Charles Cooksley CEng FIET MIMechE
Obituary provided by Cynthia Cooksley
Charles (Charlie) Cooksley was educated at a Quaker Boarding School in Great Ayton between 1939 -1946. At an early age he was keen to become an Electrical Engineer, re-wiring his mother's various homes and the stage lighting at his school. He aimed to go to Manchester University, but it was the time of the School Certificate - applicants had to get credits in at least Maths, English and a foreign language - and French was not one of his strengths.
At 16 years of age he left school to become an Electrical Apprentice with Dorman Long, with one afternoon a week off for study plus evening classes.
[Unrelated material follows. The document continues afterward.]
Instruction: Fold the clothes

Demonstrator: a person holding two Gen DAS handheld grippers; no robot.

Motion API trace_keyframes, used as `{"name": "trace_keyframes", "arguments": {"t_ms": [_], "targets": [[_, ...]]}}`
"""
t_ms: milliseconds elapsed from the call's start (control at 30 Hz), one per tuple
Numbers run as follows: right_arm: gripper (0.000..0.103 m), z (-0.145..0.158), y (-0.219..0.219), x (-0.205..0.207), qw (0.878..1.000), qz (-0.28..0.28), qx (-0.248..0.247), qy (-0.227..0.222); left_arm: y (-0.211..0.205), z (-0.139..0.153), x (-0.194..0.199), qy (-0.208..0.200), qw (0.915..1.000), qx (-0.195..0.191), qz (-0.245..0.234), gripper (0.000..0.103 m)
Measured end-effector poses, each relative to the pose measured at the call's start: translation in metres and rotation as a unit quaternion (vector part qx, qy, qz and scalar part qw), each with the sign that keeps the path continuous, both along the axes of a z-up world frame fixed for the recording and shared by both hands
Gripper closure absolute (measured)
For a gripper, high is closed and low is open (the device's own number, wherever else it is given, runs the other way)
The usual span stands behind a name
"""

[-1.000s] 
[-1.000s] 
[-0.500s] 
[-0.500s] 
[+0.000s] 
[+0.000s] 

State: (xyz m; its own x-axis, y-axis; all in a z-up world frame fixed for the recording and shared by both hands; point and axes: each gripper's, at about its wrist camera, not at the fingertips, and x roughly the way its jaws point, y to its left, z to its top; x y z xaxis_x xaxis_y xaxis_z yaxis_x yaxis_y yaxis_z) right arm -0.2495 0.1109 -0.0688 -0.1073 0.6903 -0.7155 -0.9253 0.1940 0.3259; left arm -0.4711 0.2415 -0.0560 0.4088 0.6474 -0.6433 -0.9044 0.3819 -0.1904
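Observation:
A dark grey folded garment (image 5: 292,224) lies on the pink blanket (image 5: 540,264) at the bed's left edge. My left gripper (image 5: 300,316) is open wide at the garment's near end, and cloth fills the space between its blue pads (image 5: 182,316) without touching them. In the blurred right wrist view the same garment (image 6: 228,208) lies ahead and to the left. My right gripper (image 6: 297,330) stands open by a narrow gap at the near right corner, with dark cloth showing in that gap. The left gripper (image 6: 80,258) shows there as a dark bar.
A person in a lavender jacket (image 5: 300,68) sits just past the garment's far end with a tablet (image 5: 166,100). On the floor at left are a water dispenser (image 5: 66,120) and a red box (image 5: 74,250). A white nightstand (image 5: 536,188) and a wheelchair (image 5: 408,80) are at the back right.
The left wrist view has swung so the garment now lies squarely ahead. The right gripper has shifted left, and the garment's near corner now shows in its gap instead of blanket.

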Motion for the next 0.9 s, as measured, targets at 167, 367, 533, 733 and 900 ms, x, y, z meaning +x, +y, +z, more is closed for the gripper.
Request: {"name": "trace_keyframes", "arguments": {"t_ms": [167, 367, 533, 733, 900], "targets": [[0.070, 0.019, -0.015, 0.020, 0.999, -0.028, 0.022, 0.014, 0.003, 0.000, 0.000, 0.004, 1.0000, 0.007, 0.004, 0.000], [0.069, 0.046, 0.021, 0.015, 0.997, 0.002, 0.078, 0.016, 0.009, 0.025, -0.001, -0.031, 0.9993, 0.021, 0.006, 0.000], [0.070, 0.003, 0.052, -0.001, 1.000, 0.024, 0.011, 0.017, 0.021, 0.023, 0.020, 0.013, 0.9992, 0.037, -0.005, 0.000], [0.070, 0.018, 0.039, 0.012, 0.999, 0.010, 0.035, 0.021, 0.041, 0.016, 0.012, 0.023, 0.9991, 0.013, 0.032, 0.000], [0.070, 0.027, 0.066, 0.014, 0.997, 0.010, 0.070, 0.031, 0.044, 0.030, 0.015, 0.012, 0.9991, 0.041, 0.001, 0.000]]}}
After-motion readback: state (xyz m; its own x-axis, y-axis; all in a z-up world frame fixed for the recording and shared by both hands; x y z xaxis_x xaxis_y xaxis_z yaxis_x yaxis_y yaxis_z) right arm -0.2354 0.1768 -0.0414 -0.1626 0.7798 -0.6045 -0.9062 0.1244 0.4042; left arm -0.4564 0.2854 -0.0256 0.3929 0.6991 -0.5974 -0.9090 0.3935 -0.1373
He proved himself a capable student – studying for six months at Constantine College, Middlesbrough, while working for Dorman Long and achieving a first class HND.
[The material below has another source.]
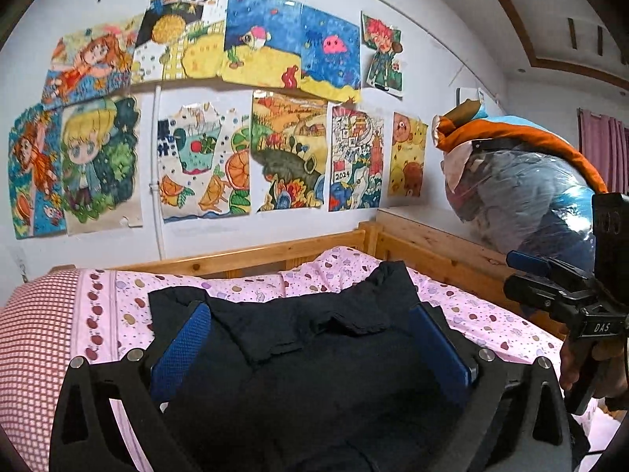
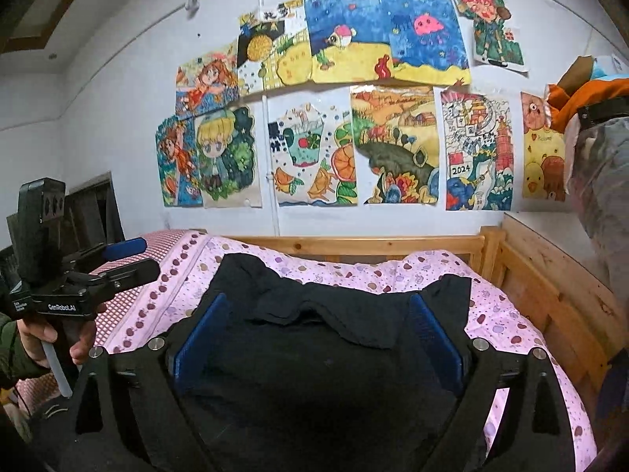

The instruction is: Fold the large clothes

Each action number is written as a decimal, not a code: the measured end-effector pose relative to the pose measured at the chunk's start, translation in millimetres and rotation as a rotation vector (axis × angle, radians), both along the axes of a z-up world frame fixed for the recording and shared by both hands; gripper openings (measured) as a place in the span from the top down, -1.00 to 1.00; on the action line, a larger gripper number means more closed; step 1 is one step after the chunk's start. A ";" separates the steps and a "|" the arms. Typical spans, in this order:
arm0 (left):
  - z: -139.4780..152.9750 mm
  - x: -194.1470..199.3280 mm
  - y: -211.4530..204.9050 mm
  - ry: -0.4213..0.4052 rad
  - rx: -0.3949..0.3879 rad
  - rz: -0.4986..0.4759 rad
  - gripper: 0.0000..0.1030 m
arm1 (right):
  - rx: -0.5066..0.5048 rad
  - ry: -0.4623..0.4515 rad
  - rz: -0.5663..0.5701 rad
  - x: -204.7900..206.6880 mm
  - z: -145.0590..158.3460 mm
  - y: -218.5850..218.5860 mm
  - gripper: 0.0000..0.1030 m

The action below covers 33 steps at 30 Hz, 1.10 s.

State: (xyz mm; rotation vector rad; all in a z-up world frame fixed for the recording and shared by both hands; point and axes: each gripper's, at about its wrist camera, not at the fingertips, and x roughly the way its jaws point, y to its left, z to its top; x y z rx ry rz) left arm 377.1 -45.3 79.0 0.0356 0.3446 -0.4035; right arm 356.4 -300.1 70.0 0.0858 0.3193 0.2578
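A large black garment lies spread on the pink patterned bedsheet; it also fills the lower middle of the right wrist view. My left gripper is open, its blue fingers wide apart above the cloth and holding nothing. My right gripper is open too, blue fingers spread over the garment. The right gripper shows at the right edge of the left wrist view, and the left gripper at the left edge of the right wrist view.
A wooden bed frame runs along the back and right side. A red-checked pillow lies at the left. A plastic-wrapped bundle sits on the ledge at right. Children's drawings cover the wall.
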 end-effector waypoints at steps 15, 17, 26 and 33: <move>-17.5 -80.0 -1.7 0.001 0.048 0.037 -0.99 | -0.008 0.045 0.054 -74.7 -22.1 -9.7 -0.81; -20.0 -90.8 -2.5 0.000 0.056 0.045 -0.99 | -0.023 0.045 0.072 -84.2 -24.7 -7.7 -0.81; -34.4 -126.2 -1.9 0.044 0.034 0.083 -0.99 | -0.114 0.015 0.166 -128.2 -34.7 6.0 -0.82; -37.1 -149.9 -2.6 0.051 0.072 0.103 -0.99 | -0.128 -0.021 0.222 -149.4 -38.5 4.4 -0.82</move>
After completing his studies, Charlie was called to two years' National Service in the Royal Air Force, where he maintained the electrics on aeroplanes, particularly Mosquitoes. He returned to Dorman Long as a Junior Electrical Engineer, while lecturing on his subject in the evenings and studying Mechanical Engineering.
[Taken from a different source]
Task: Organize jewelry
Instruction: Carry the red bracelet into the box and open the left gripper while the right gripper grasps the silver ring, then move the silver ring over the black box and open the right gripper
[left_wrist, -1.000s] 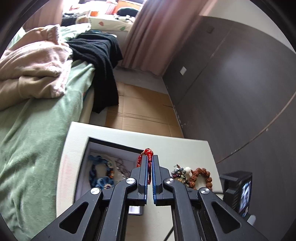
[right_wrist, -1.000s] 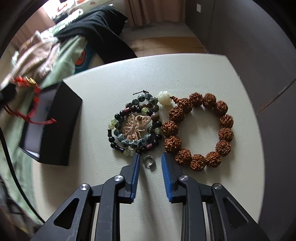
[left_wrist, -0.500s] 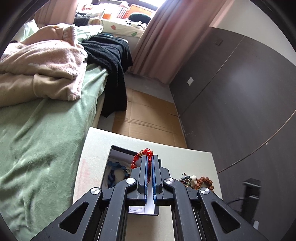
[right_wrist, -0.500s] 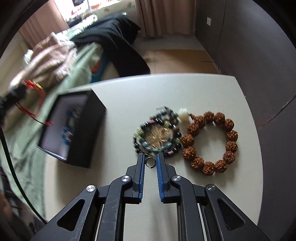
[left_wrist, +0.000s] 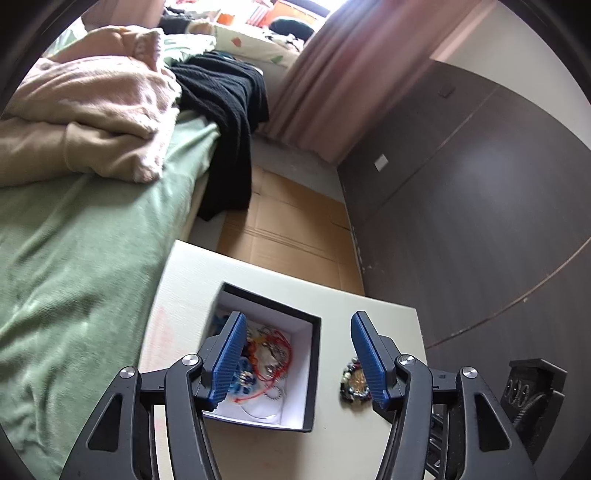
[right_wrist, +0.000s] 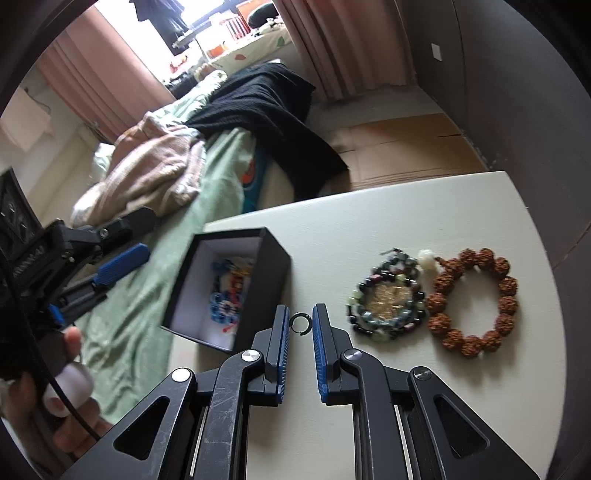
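Right gripper (right_wrist: 300, 325) pinches the small ring (right_wrist: 300, 322) between its fingertips, above the table (right_wrist: 424, 221); the open box (right_wrist: 271, 266) lies just left and ahead of it, nearer than the empty, spread left gripper (left_wrist: 298, 354) over that box.

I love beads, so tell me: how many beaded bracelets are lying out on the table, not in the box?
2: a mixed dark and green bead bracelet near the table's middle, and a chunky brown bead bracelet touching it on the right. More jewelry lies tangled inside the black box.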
The opening of the new Steel Company of Wales in Port Talbot was a magnet to Charlie and he started working there in 1954. Initially he was a Production Engineer and later he was promoted to a role installing a new electrical plant. During this period he married Cynthia and they went on to have two daughters.
In 1963 he started full-time lecturing at Glamorgan College of Technology (now a University) and in 1965 he moved to lecture at the Constantine College, Middlesbrough (now also a University). Following this period in academia, he started work in the British Steel Laboratories in Rotherham, South Yorkshire. His memorable achievements there were negotiating with the Scottish Electricity Board for better electrical tariffs for the shipbuilding and car manufacturing industries, so they could become more competitive. Another memorable moment was spending a week in the USA, choosing and buying hundreds of thousands of pounds worth of new equipment for British Steel.
Charles was proud to become a Chartered Engineer and Fellow at the Institution of Engineering and Technology. He was also a Member of the Institution of Mechanical Engineers. After his retirement in 1990, he worked part-time, negotiating better electricity tariffs for various small companies in Sheffield and checking their accounts.
Outside his career, Charlie played the organ for his local church in Stainton. At first it was for once a month, but this became every other Sunday for most of the 47 years he lived there. After suffering from Alzheimer’s for nearly three years, he died peacefully at home. Charlie was a quiet, well respected member of his village, proved by the fact that there was standing room only at his funeral. He is much missed by his wife Cynthia, his two daughters and five grandchildren.